Web of Science Citations: 10
Abstract

Listeria monocytogenes is a human pathogen that employs a wide variety of virulence factors in order to adhere to, invade, and replicate within target cells. Internalins play key roles in processes ranging from adhesion to receptor recognition and are thus essential for infection. Recently, InIK, a surface-associated internalin, was shown to be involved in Listeria's ability to escape from autophagy by recruitment of the major vault protein (MVP) to the bacterial surface.
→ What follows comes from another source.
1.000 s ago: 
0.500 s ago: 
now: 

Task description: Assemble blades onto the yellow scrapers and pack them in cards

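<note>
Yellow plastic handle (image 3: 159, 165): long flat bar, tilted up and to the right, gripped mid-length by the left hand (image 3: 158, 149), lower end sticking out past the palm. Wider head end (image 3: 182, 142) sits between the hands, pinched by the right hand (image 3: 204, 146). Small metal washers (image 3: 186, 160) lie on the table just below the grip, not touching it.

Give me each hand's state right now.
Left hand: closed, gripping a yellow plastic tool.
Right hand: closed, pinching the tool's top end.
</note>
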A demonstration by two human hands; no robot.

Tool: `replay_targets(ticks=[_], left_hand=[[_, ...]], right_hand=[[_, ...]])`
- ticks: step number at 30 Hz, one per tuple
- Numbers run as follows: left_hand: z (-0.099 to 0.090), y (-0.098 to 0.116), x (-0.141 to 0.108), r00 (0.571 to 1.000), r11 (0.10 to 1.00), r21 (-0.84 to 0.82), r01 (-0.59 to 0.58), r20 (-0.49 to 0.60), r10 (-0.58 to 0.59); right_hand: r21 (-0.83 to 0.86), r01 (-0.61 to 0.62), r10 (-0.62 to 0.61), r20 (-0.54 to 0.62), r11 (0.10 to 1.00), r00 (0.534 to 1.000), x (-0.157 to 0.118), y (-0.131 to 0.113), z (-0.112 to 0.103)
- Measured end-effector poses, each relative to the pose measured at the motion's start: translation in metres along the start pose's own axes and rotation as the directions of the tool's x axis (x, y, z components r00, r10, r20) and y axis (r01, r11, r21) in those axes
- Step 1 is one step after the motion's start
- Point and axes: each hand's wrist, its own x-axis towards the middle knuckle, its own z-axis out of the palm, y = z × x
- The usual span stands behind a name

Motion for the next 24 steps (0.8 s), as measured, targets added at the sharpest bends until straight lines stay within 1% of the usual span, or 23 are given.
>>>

Here, we report the structure of InIK, which harbors four domains arranged in the shape of a ``bent arm{''}. The structure supports a role for the ``elbow{''} of InIK in partner recognition, as well as of two Ig-like pedestals intercalated by hinge regions in the projection of InIK away from the surface of the bacterium. The unusual fold and flexibility of InIK could be essential for MVP binding and concealment from recognition by molecules involved in the autophagic process. (C) 2013 Elsevier Ltd. All rights reserved. (AU)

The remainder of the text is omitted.